GIVEN INFORMATION:

● ● ●

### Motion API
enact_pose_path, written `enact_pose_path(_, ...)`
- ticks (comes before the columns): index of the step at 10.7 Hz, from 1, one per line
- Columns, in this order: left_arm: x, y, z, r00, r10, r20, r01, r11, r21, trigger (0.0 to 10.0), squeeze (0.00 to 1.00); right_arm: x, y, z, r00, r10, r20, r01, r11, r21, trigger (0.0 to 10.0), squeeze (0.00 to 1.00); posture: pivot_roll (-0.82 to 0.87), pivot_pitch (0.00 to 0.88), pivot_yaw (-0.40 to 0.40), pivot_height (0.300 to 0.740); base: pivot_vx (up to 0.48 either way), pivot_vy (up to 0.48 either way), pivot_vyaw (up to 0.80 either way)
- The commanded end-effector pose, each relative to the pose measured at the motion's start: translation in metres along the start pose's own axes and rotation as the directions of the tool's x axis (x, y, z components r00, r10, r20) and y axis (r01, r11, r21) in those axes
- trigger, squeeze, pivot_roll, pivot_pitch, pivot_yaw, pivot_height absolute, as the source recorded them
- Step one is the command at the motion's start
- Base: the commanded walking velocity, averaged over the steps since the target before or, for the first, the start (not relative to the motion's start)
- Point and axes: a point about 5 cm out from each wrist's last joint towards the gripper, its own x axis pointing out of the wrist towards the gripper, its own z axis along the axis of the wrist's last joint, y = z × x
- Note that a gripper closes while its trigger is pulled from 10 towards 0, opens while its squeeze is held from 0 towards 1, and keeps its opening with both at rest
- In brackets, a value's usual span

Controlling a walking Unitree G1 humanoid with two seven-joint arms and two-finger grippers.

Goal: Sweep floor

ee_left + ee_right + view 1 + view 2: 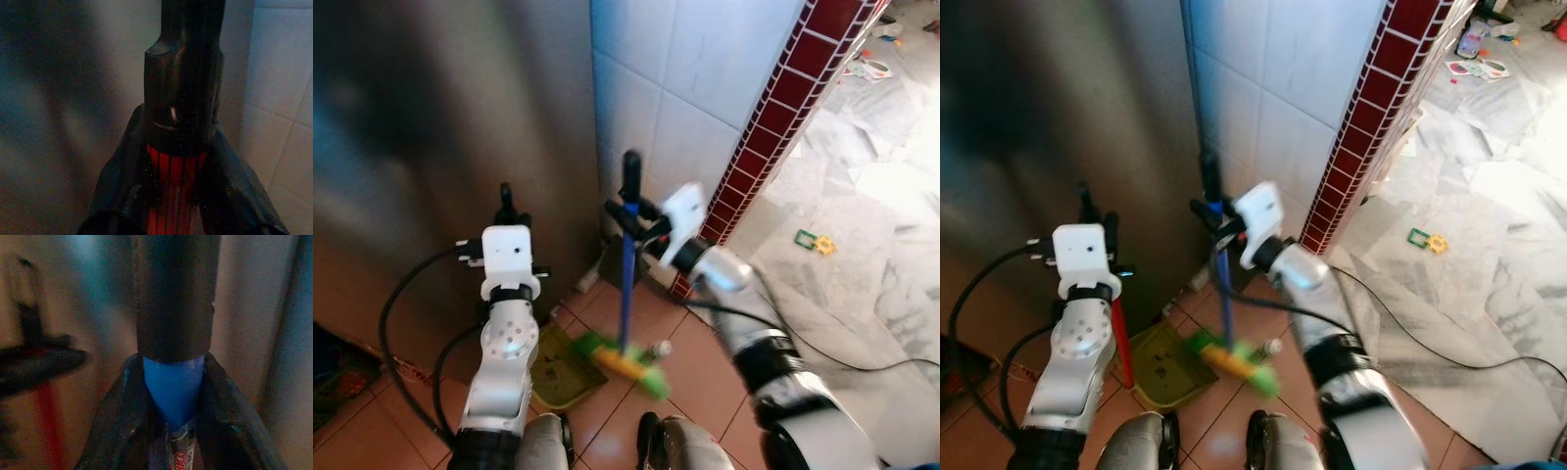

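Big things first: steel-grey fridge or cabinet front (431, 117) on the robot's left, white tiled wall (695, 78) w/ a dark red tile edge (783, 117) ahead, terracotta floor tiles (695, 382) underfoot, pale marble floor (862, 323) off to the right w/ a small green-yellow toy (815, 241) lying on it and a black cable trailing across.

Yellow-green dustpan (1170, 367) sits flat on the tiles just by the robot's left foot; its red handle (1120, 338) rises to the left pincer (506, 208), which is clamped round it just below the black end cap, as the wrist cam shows.

Broom (626, 284): blue pole, black top grip, green-yellow brush head (625, 364) down on the tiles btwn dustpan and a small pale bit of litter (658, 348). Right pincer (628, 211) is closed on the pole right under the black grip, pole near upright.

Handling, my guess: both tools light, rigid plastic, poles smooth so prob. slippery. Holding that high gives reach but little leverage on the head; a lower grip would steer bristles better. Bristles soft, will flex.
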Motion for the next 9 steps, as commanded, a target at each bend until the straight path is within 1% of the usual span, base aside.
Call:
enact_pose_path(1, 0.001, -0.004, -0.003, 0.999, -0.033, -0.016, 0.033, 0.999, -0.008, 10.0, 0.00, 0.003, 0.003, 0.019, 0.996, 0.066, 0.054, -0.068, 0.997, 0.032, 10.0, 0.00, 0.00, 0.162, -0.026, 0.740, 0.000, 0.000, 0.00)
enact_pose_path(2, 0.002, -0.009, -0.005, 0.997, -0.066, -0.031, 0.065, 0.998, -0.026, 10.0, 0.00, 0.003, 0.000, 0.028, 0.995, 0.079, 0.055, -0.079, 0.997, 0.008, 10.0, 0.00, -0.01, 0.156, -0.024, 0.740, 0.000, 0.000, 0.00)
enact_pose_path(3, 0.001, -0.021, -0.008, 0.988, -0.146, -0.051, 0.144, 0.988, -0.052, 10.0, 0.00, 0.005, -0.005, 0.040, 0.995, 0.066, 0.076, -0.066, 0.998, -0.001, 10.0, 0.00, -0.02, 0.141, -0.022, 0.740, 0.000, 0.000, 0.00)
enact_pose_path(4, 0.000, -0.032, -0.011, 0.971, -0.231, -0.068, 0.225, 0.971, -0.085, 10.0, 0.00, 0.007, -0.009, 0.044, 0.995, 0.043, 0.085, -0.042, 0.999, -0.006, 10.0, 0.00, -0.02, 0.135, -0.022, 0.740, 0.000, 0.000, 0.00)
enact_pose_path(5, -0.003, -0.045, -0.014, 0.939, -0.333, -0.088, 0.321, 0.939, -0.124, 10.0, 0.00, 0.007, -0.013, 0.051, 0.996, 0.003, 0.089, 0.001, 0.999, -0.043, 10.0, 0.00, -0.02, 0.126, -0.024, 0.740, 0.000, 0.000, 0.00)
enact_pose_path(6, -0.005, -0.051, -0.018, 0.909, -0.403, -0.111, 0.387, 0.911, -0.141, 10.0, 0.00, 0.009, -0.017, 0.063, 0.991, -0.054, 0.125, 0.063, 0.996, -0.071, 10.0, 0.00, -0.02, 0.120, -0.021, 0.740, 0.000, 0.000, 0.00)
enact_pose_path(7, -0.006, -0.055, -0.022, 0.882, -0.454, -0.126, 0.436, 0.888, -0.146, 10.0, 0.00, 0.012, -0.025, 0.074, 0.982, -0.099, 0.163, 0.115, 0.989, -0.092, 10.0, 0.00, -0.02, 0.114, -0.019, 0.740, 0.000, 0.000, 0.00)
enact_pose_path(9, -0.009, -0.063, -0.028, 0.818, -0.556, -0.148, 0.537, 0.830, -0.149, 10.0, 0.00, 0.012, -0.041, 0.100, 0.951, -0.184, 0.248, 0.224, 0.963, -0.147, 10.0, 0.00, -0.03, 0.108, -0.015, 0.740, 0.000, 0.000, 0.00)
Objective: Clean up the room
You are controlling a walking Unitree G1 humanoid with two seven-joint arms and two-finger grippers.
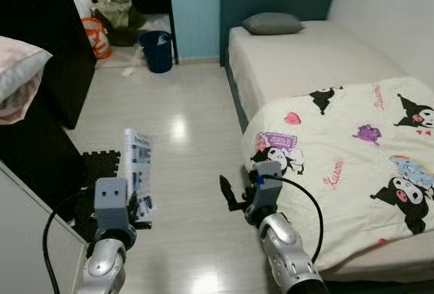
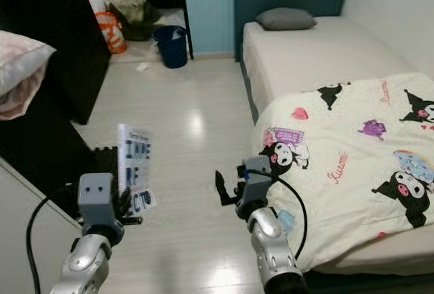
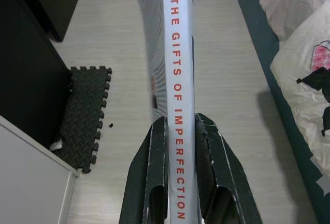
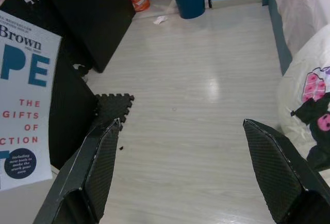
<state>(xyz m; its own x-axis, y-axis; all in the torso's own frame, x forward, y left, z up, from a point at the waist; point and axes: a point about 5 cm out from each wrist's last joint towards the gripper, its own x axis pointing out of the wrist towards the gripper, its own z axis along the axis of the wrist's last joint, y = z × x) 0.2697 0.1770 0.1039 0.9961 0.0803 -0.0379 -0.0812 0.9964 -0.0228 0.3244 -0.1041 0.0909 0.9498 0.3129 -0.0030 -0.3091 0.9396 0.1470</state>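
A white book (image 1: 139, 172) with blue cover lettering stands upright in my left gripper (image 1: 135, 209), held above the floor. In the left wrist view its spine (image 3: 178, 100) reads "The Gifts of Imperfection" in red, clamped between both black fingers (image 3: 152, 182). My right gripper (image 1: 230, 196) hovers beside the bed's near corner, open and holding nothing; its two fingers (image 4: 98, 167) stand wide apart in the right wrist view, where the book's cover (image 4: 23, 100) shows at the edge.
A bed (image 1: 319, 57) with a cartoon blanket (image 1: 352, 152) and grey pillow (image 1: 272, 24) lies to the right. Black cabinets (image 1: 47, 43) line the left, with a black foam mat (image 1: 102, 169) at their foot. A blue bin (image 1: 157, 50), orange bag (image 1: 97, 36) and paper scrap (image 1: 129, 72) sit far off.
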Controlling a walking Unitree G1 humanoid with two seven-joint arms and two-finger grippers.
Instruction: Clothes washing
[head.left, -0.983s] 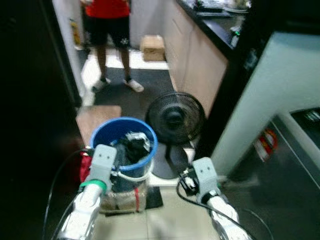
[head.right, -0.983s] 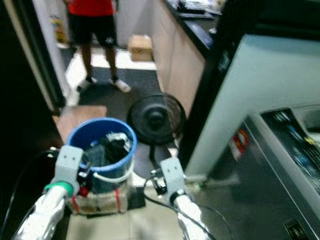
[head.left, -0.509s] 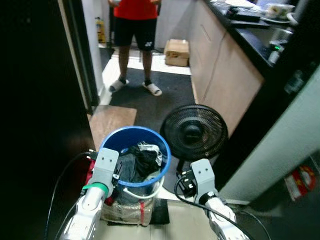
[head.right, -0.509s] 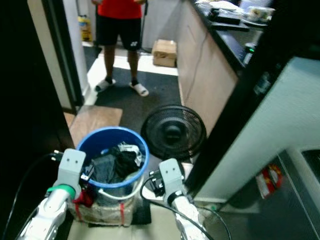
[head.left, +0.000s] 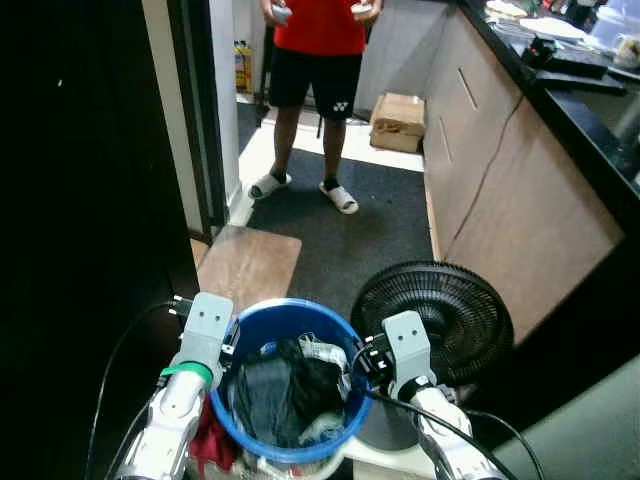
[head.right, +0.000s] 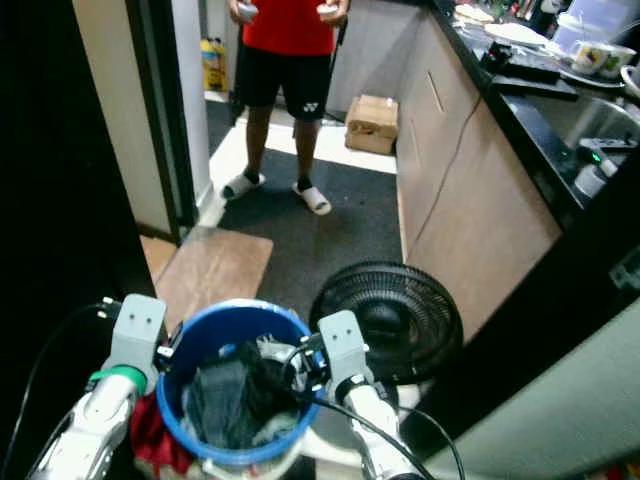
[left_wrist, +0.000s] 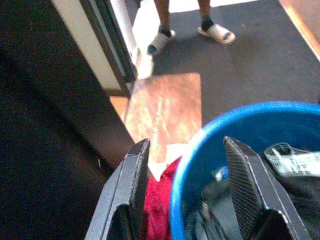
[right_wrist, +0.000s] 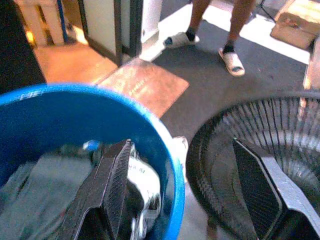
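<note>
A blue bucket (head.left: 286, 309) stands on the floor right before me, holding dark clothes (head.left: 284, 386) and a white-labelled piece (right_wrist: 142, 183). A red cloth (left_wrist: 157, 205) lies by its base on my left. My left gripper (left_wrist: 186, 186) is open, its two fingers standing on either side of the bucket's left rim. My right gripper (right_wrist: 183, 190) is open as well and straddles the right rim, with one finger (right_wrist: 111, 191) over the clothes and the other toward the fan.
A black floor fan (head.left: 438, 322) stands just right of the bucket. A person (head.left: 320, 60) in a red shirt stands down the corridor on a dark mat. A wooden board (head.left: 250, 264), a cardboard box (head.left: 398, 120), cabinets (head.left: 505, 170) on the right, a dark door on the left.
The whole view has swung left, so the white appliance on the right has gone. The bucket now sits between my two grippers rather than in front of the left one.
</note>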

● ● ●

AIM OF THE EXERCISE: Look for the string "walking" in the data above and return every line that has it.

COMPLETED EXERCISE:
- Base: the commanded walking velocity, averaged over the steps since the target before or, for the first, the start (not relative to the motion's start)
Controlling a walking Unitree G1 humanoid with two seven-joint arms and two-finger grippers.
You are controlling a walking Unitree G1 humanoid with two seven-joint arms and two-finger grippers.
Controlling a walking Unitree G1 humanoid with two seven-joint arms and two-finger grippers.

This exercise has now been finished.